» **Problem statement**
Your answer must match the records word for word and contain no pictures.

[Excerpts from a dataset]

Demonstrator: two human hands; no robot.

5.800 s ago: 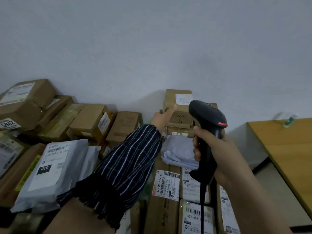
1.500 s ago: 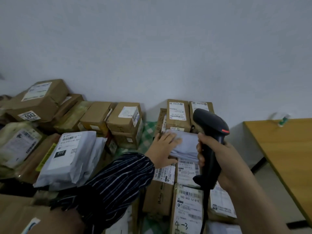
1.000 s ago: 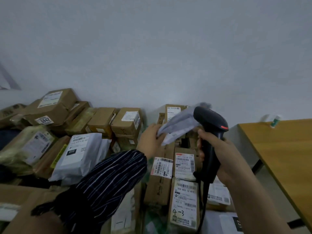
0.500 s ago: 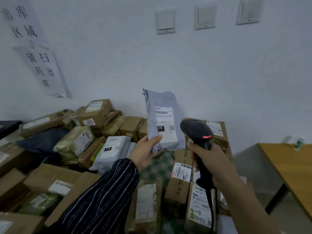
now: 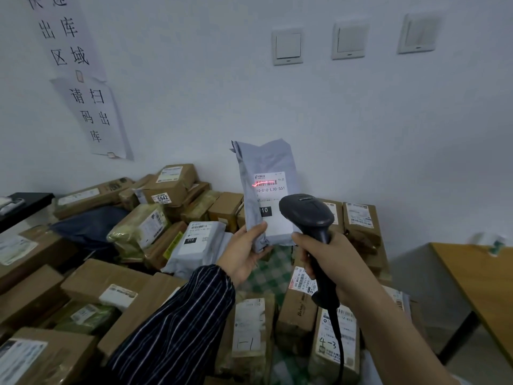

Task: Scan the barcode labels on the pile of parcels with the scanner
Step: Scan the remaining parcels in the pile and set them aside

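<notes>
My left hand [image 5: 244, 252] grips the bottom edge of a grey plastic mailer bag [image 5: 263, 165] and holds it upright above the pile. Its white label [image 5: 269, 187] faces me, and a red scan line lies across the barcode. My right hand [image 5: 330, 259] is wrapped around the handle of the black corded scanner [image 5: 308, 215], whose head points at the label from just below and to the right. The scanner head covers the label's lower right part.
A pile of brown cardboard parcels [image 5: 172, 187] and another grey mailer [image 5: 197, 240] spreads below and to the left. Labelled boxes [image 5: 337, 334] lie under my right arm. A wooden table [image 5: 480, 276] stands at the right. Paper signs [image 5: 91, 118] and wall switches [image 5: 287, 45] hang on the wall.
My left hand picked the grey mailer off the pile and raised it upright, label towards me. The scanner has come closer to the label, and the red scan line now shows on the barcode.
</notes>
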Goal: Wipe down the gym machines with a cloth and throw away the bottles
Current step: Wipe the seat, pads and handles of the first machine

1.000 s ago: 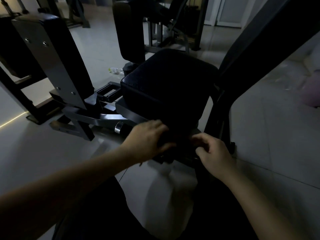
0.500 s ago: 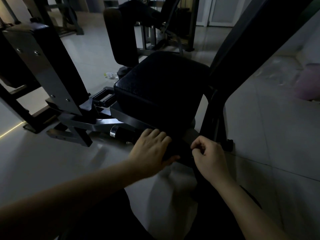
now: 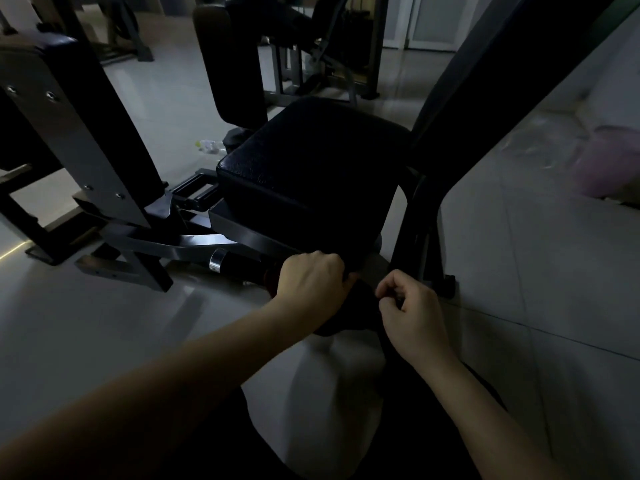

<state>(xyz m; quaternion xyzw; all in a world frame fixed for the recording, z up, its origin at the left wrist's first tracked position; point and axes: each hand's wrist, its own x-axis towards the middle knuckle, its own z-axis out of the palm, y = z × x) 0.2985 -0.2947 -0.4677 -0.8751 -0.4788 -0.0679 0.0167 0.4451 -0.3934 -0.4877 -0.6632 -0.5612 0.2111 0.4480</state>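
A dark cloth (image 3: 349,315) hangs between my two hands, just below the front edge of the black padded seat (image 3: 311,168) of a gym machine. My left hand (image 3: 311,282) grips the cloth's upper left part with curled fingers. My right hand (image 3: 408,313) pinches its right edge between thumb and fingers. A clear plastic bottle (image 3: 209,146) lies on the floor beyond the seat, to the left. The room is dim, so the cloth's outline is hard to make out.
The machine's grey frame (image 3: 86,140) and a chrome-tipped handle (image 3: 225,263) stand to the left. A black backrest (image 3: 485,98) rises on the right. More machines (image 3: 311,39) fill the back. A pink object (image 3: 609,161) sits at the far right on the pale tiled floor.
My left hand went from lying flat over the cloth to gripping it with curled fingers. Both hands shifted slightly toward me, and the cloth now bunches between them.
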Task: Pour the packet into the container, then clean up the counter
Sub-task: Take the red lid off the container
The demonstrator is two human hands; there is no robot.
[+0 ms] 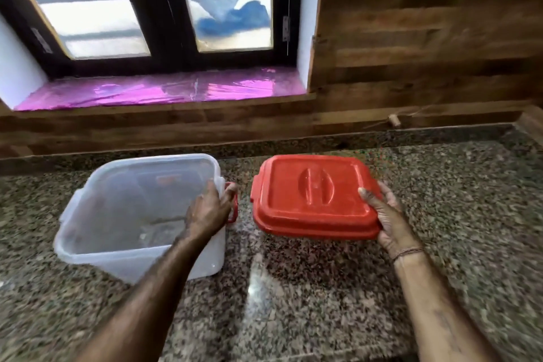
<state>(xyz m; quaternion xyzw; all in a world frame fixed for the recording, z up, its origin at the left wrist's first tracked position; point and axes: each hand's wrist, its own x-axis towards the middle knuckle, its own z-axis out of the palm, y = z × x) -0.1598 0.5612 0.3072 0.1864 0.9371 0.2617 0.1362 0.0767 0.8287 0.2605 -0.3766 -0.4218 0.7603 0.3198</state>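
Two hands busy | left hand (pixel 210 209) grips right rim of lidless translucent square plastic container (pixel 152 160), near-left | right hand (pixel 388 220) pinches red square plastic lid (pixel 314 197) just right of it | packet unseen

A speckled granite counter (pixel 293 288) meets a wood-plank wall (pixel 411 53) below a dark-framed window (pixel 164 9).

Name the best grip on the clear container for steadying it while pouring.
Grip the clear container at its right rim, from above, where the left hand holds it. The red lid is off, so fingers can hook inside the wall, thumb outside by the red side handle. The smooth, wide walls likely offer little else.
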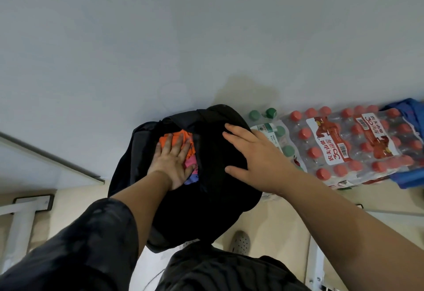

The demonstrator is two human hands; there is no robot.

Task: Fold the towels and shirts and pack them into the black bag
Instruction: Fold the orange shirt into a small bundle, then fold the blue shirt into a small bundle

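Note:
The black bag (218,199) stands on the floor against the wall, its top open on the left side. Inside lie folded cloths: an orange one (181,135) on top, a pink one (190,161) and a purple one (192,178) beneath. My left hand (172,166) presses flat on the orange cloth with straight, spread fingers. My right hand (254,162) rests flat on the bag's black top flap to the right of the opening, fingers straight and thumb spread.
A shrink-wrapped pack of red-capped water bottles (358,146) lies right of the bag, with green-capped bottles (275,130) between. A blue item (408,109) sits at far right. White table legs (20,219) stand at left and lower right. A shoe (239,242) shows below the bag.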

» **Response area**
Demonstrator: two human hands; no robot.

5.800 s ago: 
1.500 s ago: 
1.000 s ago: 
0.500 s ago: 
now: 

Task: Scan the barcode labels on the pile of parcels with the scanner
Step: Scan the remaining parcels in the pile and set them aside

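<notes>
My left hand [image 5: 244, 252] grips the bottom edge of a grey plastic mailer bag [image 5: 263, 165] and holds it upright above the pile. Its white label [image 5: 269, 187] faces me, and a red scan line lies across the barcode. My right hand [image 5: 330, 259] is wrapped around the handle of the black corded scanner [image 5: 308, 215], whose head points at the label from just below and to the right. The scanner head covers the label's lower right part.
A pile of brown cardboard parcels [image 5: 172, 187] and another grey mailer [image 5: 197, 240] spreads below and to the left. Labelled boxes [image 5: 337, 334] lie under my right arm. A wooden table [image 5: 480, 276] stands at the right. Paper signs [image 5: 91, 118] and wall switches [image 5: 287, 45] hang on the wall.
My left hand picked the grey mailer off the pile and raised it upright, label towards me. The scanner has come closer to the label, and the red scan line now shows on the barcode.
</notes>
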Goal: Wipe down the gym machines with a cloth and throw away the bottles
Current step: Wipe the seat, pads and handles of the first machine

1.000 s ago: 
0.500 s ago: 
now: 

<state>(xyz m; quaternion xyzw; all in a world frame fixed for the recording, z up, its origin at the left wrist's first tracked position; point and axes: each hand's wrist, its own x-axis towards the middle knuckle, its own z-axis out of the palm, y = z × x) 0.2985 -0.2947 -0.4677 -0.8751 -0.4788 -0.0679 0.0167 0.4451 -0.3934 -0.4877 -0.6632 -0.5612 0.2111 0.4480</state>
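A dark cloth (image 3: 349,315) hangs between my two hands, just below the front edge of the black padded seat (image 3: 311,168) of a gym machine. My left hand (image 3: 311,282) grips the cloth's upper left part with curled fingers. My right hand (image 3: 408,313) pinches its right edge between thumb and fingers. A clear plastic bottle (image 3: 209,146) lies on the floor beyond the seat, to the left. The room is dim, so the cloth's outline is hard to make out.
The machine's grey frame (image 3: 86,140) and a chrome-tipped handle (image 3: 225,263) stand to the left. A black backrest (image 3: 485,98) rises on the right. More machines (image 3: 311,39) fill the back. A pink object (image 3: 609,161) sits at the far right on the pale tiled floor.
My left hand went from lying flat over the cloth to gripping it with curled fingers. Both hands shifted slightly toward me, and the cloth now bunches between them.
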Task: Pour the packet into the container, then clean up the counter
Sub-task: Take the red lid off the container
The demonstrator is two human hands; there is no robot.
[+0 ms] 
<state>(xyz m; quaternion xyzw; all in a world frame fixed for the recording, z up, its origin at the left wrist's first tracked position; point and axes: each hand's wrist, its own x-axis towards the middle knuckle, its own z-axis out of the palm, y = z × x) -0.1598 0.5612 0.3072 0.1864 0.9371 0.2617 0.1362 0.0767 0.8287 0.2605 -0.3766 -0.4218 0.7603 0.3198</state>
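Two hands busy | left hand (pixel 210 209) grips right rim of lidless translucent square plastic container (pixel 152 160), near-left | right hand (pixel 388 220) pinches red square plastic lid (pixel 314 197) just right of it | packet unseen

A speckled granite counter (pixel 293 288) meets a wood-plank wall (pixel 411 53) below a dark-framed window (pixel 164 9).

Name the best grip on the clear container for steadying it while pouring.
Grip the clear container at its right rim, from above, where the left hand holds it. The red lid is off, so fingers can hook inside the wall, thumb outside by the red side handle. The smooth, wide walls likely offer little else.
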
The demonstrator is two human hands; there is no robot.

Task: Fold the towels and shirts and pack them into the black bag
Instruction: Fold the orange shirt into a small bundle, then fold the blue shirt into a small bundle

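Note:
The black bag (218,199) stands on the floor against the wall, its top open on the left side. Inside lie folded cloths: an orange one (181,135) on top, a pink one (190,161) and a purple one (192,178) beneath. My left hand (172,166) presses flat on the orange cloth with straight, spread fingers. My right hand (254,162) rests flat on the bag's black top flap to the right of the opening, fingers straight and thumb spread.
A shrink-wrapped pack of red-capped water bottles (358,146) lies right of the bag, with green-capped bottles (275,130) between. A blue item (408,109) sits at far right. White table legs (20,219) stand at left and lower right. A shoe (239,242) shows below the bag.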

The response to this exercise is now complete.